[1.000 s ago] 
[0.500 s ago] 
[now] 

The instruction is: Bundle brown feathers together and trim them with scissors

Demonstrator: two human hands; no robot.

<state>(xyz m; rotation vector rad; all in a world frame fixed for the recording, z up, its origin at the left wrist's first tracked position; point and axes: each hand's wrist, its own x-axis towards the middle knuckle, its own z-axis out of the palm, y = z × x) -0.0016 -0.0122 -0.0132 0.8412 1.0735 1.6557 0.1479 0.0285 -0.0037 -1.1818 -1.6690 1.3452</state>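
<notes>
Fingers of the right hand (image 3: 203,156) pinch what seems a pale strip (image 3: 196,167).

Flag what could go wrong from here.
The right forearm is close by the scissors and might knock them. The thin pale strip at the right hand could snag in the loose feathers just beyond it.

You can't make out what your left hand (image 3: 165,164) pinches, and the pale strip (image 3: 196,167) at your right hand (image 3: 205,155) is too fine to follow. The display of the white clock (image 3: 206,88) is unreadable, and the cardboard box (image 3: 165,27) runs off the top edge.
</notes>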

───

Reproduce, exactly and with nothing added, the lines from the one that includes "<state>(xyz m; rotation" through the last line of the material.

• Task result:
<state>(xyz m; rotation vector rad; all in a world frame fixed for the recording, z up, its origin at the left wrist's first tracked position; point and axes: each hand's wrist, its own x-axis towards the middle knuckle, its own z-axis out of the palm, y = z × x) -0.0016 -0.0122 -0.0132 0.8412 1.0735 1.6557 0.1479 0.0285 -0.0037 -1.1818 -1.6690 1.3452</state>
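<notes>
Fingers of the right hand (image 3: 203,156) pinch what seems a pale strip (image 3: 196,167).

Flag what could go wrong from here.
The right forearm is close by the scissors and might knock them. The thin pale strip at the right hand could snag in the loose feathers just beyond it.

You can't make out what your left hand (image 3: 165,164) pinches, and the pale strip (image 3: 196,167) at your right hand (image 3: 205,155) is too fine to follow. The display of the white clock (image 3: 206,88) is unreadable, and the cardboard box (image 3: 165,27) runs off the top edge.
</notes>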

No additional output will be produced.